03.03.2015 - 02:30 | Son Güncellenme:
Gülden Öktem
Türkiye’de yetişen en büyük yazarlardan Yaşar Kemal, dün binlerce okuru tarafından son yolculuğuna uğurlandı. 28 Şubat’ta, 92 yaşında hayatını kaybeden ve ölümüyle ülkeyi yasa boğan Yaşar Kemal’e sevenleri ellerinde büyük eseri İnce Memed’ler, “Abdi Ağalar kaybedecek, İnce Memed’ler kazanacak” pankartları ve “Yaşar Kemal onurumuzdur” sloganlarıyla veda etti.
Sabahın erken saatlerinden itibaren Teşvikiye Camii’nin avlusunda beklemeye başlayan kalabalık, cenaze namazının kılınacağı öğle saatlerine doğru avluya sığmıyordu. CHP Genel Başkanı Kemal Kılıçdaroğlu, HDP Eşbaşkanı Selahattin Demirtaş, TBMM Başkanı Cemil Çiçek, 11. Cumhurbaşkanı Abdullah Gül, Kültür ve Turizm Bakanı Ömer Çelik’in aralarında olduğu siyasetçiler, yazarlar Orhan Pamuk, Sunay Akın, sinemacılar Türkan Şoray, Tarık Akan, Mustafa Alabora, iş dünyasından Aydın Doğan, Güler Sabancı ve Bülent Eczacıbaşı da Yaşar Kemal’i son yolculuğuna uğurlamaya gelen isimler arasındaydı.
Cenaze namazının ardından Yaşar Kemal’in naaşı Zincirlikuyu Mezarlığı’nda 2001’de hayatını kaybeden 50 yıllık eşi Thilda Kemal’in yanına defnedilmek üzere yola çıkarken, cenazeye katılanlar kalabalık bir kortej halinde Zincirlikuyu’ya yürüdü. Zülfü Livaneli, Yaşar Kemal’in mezarı başında ‘İnce Memed’ türküsünün bir kısmını okuduktan sonra “Gecen aydınlık olsun Kemal Abi” dedi.
Eşi Ayşe Semiha Baban, Yaşar Kemal’in kapatılan mezarına su döktü ve eğilerek mezara dokundu. Yaşar Kemal’in ailesi mezardan ayrıldıktan sonra da yüzlerce seveni mezarı ziyaret edip büyük ustaya çiçekler ve dualarla veda etti.
Cenaze törenine katılan Orhan Pamuk, Yaşar Kemal sayesinde Türkiye’de baskıya rağmen başını dik tutmanın mümkün olduğunu gördüğünü belirtirken, Tarık Akan onun eserlerinin ebediyetini “İki yüz yıl, beş yüz yıl daha onun kitapları ölmeyecektir,” diyerek vurguladı.

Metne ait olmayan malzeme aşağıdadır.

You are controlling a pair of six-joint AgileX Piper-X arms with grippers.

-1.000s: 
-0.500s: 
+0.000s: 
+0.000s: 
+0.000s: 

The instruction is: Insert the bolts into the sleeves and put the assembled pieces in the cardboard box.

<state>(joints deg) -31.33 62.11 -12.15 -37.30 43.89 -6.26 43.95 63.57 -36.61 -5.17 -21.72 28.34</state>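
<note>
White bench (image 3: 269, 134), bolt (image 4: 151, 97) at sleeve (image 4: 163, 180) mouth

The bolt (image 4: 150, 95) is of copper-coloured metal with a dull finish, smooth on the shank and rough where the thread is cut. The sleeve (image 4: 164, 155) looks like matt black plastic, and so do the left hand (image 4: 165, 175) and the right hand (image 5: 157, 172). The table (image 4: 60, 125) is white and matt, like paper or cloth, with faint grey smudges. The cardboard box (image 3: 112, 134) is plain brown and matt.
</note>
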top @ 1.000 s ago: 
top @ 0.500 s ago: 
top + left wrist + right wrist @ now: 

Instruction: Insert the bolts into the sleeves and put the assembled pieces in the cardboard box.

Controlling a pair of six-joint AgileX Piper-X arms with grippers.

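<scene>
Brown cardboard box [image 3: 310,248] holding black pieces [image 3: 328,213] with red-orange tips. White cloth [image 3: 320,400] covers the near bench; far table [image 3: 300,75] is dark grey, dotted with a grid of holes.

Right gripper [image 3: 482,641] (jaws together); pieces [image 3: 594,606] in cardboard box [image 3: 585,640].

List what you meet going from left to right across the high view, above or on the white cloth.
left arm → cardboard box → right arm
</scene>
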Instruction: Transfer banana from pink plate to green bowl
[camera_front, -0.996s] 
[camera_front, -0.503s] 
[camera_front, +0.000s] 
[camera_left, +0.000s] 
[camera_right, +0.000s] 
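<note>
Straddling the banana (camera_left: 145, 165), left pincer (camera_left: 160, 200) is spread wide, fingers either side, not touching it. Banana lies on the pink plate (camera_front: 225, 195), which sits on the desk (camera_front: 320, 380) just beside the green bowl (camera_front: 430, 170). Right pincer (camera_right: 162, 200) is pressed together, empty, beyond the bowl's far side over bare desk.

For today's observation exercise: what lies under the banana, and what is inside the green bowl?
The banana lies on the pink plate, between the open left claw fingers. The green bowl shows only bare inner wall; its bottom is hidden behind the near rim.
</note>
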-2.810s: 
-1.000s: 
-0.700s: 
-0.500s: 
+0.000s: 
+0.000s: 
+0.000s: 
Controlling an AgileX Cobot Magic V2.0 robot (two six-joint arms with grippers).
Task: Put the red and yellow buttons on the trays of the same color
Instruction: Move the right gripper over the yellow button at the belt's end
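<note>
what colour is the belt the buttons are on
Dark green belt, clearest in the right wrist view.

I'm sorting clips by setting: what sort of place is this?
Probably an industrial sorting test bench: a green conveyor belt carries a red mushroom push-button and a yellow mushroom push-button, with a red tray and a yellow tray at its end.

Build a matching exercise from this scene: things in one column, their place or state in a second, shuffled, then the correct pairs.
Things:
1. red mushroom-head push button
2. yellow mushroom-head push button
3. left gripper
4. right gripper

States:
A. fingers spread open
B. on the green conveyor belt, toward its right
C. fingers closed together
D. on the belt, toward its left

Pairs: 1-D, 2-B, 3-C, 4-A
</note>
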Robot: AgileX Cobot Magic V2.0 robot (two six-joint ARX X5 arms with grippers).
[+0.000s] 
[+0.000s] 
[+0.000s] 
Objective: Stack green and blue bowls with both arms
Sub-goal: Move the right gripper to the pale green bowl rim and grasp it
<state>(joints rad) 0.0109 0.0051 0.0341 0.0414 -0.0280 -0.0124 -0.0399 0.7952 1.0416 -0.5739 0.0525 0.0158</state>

‘Türkçe var oldukça kitapları okunacak’
Nobel ödüllü yazar Orhan Pamuk, Yaşar Kemal’i uğurlamak için geldiği Teşvikiye Camii’nde şunları söyledi:
“Yaşar Kemal’i lisede öğrenciyken okudum. ‘İnce Memed’in ikinci cildi çıktığı gün kitapçıdan aldım. Yıl 1969 olabilir. Gençliğimde onu okumakla, yetişkinliğinde onun arkadaşı olmakla övündüm. Yaşar Kemal edebi arkadaşım, en güzeli de İstanbul’da uzun uzun yürüyüş arkadaşımdı. O anlatır ben dinlerdim, o usta ben çömezdim. Kendisine hayrandım. Yaşar Kemal’i Yaşar Kemal yapan içindeki çocuğun hiçbir zaman ölmemesidir. Onca baskı, hapis, ölüm tehdidi, kötü kötü adamlar, bolca kıskançlık... Buna rağmen her zaman gülümser, her zaman iyimserdi. Onu özel bir kişi kılan, hepimizi bugün bu kadar üzen şey yalnızca romanları değil, bu birleştirici insanlığıdır. Ona bakarak Türkiye’de yaşayıp, bunca baskıya rağmen yaşayıp, ayakta durmanın, başını dik tutmanın mümkün olduğunu gördüm. Burada bu insanların, bu ülkede yaşayan insanların hikâyelerini anlatıp bütün dünyaya dinletebilmenin de mümkün olduğunu ondan öğrendim. Ondan çok şey öğrendim. Ona hep yakın olmak, arkadaş olmak istedim. Şimdi hepimiz üzgünüz; ama tesellimiz Türkçe var oldukça Yaşar Kemal’in kitaplarının da okunacak olması.”